Problem description:
Keep every line in which "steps" occurs and drop the rest of the data.

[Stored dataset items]
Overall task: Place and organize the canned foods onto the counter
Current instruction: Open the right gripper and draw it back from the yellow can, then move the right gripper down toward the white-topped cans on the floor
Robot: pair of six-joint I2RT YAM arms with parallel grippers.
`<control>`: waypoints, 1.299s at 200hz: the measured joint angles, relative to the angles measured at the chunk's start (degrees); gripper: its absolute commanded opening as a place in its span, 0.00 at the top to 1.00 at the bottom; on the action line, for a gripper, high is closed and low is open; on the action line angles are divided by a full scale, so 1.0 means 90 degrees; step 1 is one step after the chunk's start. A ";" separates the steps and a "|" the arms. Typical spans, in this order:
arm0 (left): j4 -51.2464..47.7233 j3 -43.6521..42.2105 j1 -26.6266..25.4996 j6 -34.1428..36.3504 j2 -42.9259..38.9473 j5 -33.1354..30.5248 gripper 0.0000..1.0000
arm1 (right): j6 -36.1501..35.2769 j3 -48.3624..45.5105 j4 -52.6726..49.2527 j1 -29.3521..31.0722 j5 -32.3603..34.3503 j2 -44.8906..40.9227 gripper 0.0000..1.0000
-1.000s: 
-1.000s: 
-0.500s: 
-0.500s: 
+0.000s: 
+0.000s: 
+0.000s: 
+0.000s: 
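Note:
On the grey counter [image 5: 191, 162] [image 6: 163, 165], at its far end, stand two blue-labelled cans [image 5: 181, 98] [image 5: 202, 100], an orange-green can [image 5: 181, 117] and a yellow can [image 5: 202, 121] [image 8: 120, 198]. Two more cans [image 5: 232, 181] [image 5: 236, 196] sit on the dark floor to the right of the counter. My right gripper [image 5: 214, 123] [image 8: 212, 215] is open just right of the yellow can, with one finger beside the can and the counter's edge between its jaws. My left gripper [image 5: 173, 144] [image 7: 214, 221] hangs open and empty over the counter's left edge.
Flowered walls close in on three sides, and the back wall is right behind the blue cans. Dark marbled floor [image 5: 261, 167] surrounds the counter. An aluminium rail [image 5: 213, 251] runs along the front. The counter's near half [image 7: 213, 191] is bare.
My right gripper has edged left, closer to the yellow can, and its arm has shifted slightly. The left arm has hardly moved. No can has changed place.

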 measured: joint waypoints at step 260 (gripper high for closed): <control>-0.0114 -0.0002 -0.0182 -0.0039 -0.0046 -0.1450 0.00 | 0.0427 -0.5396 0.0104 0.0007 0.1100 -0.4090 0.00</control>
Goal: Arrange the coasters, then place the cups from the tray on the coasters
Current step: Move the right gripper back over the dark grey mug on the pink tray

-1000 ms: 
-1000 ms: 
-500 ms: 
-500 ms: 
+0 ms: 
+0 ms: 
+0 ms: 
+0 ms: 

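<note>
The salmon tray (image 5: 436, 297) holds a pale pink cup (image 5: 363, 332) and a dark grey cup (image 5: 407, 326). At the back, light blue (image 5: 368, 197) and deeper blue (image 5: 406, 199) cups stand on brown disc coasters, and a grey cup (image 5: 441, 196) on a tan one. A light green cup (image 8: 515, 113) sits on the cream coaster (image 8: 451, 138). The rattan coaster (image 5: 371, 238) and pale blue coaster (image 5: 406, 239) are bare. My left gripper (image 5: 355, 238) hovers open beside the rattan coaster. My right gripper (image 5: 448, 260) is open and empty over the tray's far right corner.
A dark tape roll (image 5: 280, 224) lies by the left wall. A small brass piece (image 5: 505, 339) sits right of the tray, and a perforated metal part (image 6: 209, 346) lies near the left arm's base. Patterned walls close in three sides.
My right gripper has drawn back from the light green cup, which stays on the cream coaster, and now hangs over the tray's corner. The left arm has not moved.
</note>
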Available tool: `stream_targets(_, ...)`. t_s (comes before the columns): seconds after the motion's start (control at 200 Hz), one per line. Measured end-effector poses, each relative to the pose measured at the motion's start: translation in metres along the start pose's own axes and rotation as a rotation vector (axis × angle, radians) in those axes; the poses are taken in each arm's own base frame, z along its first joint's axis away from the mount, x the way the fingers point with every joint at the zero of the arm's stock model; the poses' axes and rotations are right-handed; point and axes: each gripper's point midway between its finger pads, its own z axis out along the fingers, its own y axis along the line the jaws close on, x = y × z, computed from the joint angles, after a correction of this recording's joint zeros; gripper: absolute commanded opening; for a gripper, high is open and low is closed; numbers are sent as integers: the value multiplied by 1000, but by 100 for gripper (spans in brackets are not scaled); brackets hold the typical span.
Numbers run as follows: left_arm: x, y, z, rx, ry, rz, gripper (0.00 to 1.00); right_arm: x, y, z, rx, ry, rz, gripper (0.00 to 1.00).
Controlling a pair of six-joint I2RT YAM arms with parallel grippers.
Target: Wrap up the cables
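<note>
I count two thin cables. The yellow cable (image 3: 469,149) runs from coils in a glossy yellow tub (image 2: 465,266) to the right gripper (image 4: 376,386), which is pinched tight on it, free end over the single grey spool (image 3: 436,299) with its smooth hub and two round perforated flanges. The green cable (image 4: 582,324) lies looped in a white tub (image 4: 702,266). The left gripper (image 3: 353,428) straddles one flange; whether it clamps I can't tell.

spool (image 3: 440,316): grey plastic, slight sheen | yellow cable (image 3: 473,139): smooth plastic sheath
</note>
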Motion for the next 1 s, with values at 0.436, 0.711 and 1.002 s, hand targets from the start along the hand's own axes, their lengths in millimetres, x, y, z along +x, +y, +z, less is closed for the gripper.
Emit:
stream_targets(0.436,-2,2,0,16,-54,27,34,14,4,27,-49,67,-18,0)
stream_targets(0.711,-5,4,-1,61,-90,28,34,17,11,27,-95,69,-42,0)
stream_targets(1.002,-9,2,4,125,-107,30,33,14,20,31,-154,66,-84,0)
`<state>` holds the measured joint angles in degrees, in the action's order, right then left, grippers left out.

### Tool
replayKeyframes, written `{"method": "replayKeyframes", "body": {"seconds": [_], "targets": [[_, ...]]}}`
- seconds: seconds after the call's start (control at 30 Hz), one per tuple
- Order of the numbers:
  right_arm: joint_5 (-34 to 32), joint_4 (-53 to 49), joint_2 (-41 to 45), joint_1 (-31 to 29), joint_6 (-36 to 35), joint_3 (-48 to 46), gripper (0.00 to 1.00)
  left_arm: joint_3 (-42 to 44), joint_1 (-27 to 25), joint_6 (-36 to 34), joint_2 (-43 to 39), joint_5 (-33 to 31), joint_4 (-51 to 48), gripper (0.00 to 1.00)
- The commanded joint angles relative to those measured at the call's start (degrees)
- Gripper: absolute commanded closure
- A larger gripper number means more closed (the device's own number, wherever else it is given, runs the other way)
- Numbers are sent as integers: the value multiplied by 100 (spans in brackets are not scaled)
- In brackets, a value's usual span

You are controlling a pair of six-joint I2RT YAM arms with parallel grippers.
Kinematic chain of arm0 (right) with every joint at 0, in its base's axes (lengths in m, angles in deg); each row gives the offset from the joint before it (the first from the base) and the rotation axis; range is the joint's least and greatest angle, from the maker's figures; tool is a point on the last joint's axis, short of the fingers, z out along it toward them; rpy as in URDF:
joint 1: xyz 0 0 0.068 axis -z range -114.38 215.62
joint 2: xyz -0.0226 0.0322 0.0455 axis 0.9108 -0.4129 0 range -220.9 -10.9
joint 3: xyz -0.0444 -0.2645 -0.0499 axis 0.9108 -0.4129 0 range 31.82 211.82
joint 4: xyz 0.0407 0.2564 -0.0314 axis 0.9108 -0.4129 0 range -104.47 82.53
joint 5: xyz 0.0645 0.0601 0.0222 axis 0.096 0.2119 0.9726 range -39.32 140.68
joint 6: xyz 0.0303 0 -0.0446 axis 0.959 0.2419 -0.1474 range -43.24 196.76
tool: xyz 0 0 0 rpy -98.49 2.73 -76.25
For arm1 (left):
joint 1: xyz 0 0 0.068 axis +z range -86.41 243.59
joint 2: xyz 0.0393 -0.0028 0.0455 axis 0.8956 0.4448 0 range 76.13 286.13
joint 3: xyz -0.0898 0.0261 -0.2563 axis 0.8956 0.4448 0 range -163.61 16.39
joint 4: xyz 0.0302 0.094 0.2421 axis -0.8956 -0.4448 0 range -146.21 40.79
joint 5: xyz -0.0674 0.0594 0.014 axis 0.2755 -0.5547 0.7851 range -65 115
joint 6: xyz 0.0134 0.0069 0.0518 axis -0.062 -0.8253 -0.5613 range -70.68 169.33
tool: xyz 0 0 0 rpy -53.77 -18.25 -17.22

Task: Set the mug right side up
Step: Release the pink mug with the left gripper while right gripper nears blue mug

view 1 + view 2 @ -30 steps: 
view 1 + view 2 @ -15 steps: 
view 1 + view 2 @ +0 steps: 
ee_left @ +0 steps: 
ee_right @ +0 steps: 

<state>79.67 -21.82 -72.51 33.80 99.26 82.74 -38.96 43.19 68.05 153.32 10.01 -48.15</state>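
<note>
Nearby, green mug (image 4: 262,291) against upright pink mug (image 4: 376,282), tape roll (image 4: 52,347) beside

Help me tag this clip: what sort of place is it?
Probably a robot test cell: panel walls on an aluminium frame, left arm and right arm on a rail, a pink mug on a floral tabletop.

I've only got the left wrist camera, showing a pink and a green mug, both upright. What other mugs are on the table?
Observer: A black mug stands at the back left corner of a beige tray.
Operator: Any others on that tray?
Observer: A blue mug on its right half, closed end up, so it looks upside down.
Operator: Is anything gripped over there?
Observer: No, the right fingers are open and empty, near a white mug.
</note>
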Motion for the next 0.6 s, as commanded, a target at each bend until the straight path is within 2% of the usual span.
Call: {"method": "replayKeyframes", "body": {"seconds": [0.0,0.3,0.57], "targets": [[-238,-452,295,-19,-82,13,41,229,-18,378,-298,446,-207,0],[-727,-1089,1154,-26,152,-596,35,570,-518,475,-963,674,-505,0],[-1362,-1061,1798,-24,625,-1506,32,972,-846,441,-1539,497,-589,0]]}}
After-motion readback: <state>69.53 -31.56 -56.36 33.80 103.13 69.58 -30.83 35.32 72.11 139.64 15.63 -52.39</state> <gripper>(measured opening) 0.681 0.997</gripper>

Response for this exercise:
`<control>`: waypoints, 1.299s at 200hz: the measured joint angles, relative to the angles measured at the chunk's start (degrees); gripper: its absolute commanded opening as a place in its span, 0.00 at the top to 1.00 at the bottom; on the action line, for a gripper, high is closed and low is open; on the action line angles are divided by a full scale, so 1.0 means 90 degrees; step 1 is one step after the chunk's start. A ";" separates the steps and a "|" the arms. Typical spans, in this order:
view 1 + view 2 @ -30 steps: 
view 1 + view 2 @ -15 steps: 
view 1 + view 2 @ +0 steps: 
ee_left @ +0 steps: 
ee_right @ +0 steps: 

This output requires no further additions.